-- WHAT YOU SHOULD DO --
Going through the material below, please gather all lines with the word "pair" in them.
· · ·
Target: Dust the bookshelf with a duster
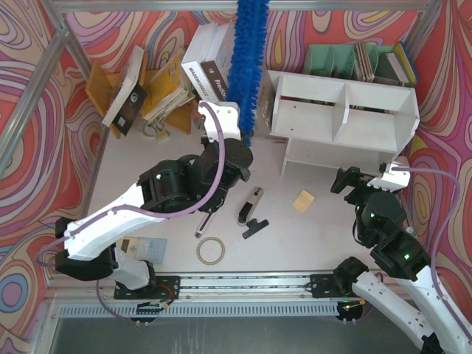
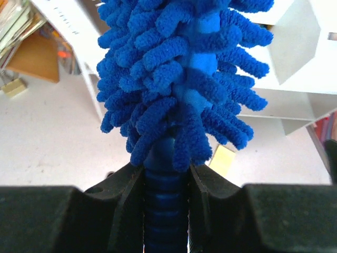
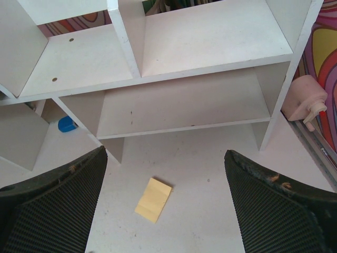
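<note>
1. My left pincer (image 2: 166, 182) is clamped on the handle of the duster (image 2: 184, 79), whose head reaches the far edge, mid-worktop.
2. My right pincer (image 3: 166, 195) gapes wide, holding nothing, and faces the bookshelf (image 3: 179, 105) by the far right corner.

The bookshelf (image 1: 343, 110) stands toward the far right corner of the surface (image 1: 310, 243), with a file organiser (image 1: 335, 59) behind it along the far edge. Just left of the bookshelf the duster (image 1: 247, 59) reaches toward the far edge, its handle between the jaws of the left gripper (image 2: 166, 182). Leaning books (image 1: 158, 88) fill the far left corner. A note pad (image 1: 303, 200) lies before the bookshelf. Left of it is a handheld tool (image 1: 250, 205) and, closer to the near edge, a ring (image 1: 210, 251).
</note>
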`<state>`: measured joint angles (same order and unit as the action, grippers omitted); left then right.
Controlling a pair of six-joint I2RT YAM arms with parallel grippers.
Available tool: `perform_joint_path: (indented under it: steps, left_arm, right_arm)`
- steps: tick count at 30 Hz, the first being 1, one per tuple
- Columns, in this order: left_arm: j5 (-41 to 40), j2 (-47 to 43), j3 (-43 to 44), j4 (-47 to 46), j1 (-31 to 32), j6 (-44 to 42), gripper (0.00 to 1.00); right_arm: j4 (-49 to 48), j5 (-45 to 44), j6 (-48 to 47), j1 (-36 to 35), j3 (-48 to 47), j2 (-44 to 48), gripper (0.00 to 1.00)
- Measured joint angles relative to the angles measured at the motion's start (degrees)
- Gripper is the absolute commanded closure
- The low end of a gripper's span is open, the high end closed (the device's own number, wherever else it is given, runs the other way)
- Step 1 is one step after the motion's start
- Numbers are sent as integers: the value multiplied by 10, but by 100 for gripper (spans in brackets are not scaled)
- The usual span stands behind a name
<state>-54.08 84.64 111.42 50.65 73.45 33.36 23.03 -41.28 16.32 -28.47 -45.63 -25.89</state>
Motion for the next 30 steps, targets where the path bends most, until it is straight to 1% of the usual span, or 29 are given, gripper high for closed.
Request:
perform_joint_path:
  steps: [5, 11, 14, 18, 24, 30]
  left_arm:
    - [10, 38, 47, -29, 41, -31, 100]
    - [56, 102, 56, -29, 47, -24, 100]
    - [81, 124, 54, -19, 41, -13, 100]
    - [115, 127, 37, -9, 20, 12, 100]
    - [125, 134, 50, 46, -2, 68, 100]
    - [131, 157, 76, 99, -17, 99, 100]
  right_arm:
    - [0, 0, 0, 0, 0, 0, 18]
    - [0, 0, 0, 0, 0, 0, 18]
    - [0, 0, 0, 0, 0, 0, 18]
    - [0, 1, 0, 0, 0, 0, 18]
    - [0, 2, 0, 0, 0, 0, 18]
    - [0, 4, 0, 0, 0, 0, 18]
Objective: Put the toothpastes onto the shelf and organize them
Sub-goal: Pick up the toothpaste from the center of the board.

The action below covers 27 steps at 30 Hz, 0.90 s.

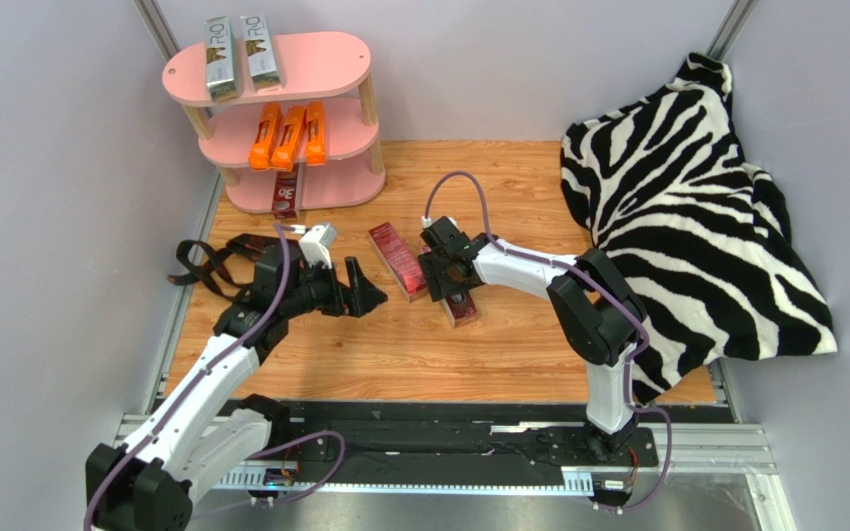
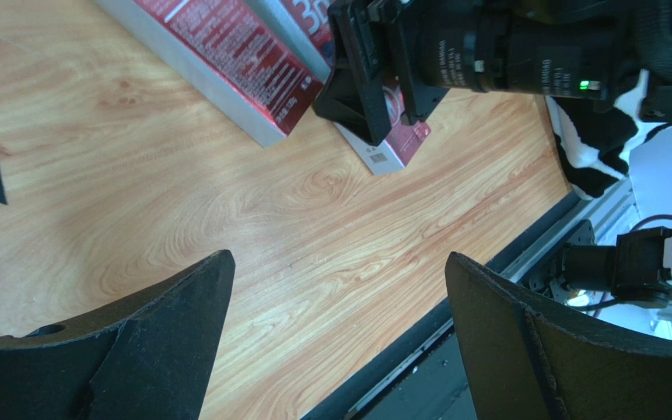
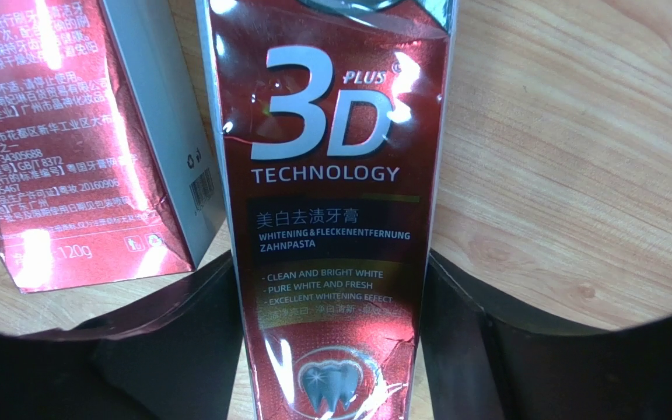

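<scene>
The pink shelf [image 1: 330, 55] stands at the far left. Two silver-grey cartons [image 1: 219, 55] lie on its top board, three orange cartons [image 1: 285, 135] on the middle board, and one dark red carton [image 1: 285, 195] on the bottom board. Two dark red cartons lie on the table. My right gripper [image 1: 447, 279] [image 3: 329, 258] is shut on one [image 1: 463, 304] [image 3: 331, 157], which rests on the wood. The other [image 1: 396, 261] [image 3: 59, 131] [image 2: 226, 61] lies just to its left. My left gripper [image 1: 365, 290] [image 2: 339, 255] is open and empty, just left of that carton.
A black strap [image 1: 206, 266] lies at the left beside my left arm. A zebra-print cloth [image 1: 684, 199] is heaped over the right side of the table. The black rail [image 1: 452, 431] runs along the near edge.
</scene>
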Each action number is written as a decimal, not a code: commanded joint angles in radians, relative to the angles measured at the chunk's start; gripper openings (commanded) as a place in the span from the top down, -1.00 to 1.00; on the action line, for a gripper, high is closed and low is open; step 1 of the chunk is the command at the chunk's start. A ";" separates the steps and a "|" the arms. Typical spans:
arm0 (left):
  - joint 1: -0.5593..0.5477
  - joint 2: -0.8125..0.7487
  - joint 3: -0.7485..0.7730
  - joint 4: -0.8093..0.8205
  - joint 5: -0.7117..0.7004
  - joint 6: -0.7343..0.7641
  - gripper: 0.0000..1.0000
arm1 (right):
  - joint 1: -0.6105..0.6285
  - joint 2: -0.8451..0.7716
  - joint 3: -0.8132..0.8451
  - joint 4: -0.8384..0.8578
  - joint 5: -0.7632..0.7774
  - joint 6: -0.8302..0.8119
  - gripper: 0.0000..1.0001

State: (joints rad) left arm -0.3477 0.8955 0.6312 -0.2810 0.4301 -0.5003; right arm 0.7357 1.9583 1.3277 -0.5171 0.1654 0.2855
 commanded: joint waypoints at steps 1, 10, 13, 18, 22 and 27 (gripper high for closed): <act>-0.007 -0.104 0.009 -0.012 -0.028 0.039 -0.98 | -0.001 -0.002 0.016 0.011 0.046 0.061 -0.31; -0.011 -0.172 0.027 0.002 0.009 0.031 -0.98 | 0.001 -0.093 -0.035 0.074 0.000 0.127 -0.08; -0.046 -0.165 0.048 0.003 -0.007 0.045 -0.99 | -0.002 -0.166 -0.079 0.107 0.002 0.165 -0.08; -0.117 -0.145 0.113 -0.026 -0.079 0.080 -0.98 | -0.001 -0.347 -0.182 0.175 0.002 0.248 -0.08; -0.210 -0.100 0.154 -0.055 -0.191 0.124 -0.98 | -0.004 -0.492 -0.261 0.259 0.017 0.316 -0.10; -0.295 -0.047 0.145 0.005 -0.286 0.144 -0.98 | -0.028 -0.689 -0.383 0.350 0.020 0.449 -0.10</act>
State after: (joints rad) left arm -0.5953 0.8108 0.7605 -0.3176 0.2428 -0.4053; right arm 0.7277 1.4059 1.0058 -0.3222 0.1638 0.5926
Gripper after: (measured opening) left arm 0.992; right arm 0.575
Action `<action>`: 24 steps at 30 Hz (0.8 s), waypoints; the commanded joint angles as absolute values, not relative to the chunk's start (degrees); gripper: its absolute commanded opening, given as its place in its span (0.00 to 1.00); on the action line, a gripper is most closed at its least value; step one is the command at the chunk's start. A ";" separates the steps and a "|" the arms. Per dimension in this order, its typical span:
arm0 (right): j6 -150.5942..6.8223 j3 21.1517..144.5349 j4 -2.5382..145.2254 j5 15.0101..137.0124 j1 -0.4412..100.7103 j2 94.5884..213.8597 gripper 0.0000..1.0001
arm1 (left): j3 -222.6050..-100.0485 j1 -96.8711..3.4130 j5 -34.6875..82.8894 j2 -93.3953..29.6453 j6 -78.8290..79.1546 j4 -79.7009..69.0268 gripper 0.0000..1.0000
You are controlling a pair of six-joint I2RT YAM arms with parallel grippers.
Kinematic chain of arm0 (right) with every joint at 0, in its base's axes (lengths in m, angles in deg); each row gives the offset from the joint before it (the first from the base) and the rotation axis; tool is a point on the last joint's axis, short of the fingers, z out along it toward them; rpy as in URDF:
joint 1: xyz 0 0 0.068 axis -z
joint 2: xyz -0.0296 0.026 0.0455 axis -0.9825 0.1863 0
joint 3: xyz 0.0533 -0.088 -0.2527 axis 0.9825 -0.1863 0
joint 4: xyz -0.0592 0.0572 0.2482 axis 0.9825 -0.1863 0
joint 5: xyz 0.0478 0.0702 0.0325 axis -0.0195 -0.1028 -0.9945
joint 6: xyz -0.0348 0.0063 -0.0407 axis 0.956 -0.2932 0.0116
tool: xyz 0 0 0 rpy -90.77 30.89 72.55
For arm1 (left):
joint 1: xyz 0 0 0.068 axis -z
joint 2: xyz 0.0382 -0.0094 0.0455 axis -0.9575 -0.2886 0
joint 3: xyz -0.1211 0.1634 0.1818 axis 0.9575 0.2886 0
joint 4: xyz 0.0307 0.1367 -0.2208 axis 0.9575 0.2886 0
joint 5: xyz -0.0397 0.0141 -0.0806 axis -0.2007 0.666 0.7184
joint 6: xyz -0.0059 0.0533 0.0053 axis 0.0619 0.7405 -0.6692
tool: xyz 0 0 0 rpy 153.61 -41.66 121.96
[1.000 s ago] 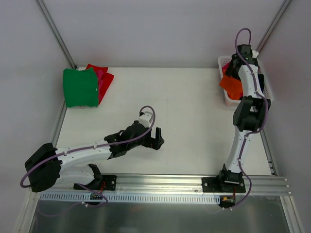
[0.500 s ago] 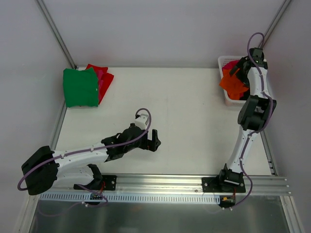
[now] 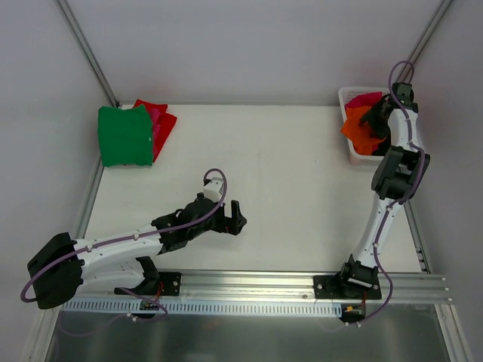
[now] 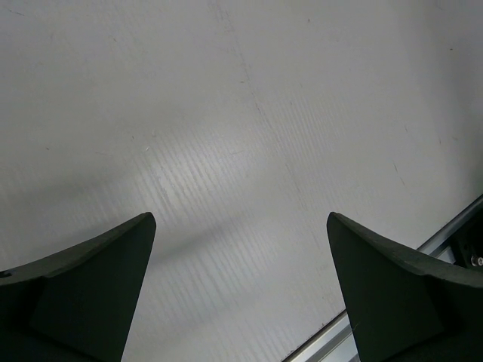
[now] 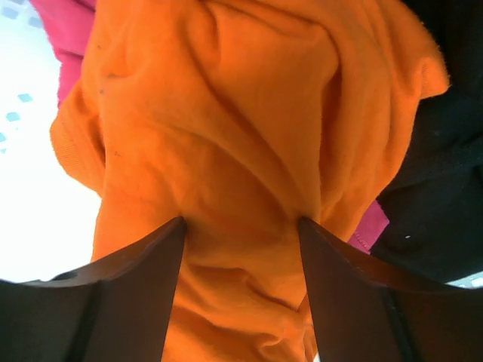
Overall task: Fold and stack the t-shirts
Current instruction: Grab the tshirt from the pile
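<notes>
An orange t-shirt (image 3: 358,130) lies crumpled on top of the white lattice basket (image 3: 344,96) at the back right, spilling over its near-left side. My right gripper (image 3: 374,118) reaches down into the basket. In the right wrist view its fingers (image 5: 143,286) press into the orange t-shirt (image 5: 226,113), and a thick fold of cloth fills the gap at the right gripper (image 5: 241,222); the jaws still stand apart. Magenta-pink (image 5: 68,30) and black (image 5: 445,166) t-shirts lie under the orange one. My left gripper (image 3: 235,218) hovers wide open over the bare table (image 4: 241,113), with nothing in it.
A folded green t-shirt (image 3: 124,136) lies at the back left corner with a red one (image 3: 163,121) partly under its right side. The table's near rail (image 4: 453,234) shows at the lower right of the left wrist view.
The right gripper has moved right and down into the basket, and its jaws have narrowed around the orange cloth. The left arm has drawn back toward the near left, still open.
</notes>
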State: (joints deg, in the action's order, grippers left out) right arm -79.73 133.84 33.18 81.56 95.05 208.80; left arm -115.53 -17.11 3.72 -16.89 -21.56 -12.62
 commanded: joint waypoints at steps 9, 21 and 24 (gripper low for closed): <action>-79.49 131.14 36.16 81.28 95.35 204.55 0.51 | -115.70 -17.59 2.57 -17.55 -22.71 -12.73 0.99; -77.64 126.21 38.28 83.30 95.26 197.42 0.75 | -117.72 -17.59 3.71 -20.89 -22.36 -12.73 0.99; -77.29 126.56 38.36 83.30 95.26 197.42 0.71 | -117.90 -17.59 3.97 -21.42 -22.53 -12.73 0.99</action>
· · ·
-- OUTPUT FOR THIS EXERCISE --
Controlling a pair of six-joint I2RT YAM arms with parallel grippers.
You are controlling a pair of six-joint I2RT YAM arms with parallel grippers.

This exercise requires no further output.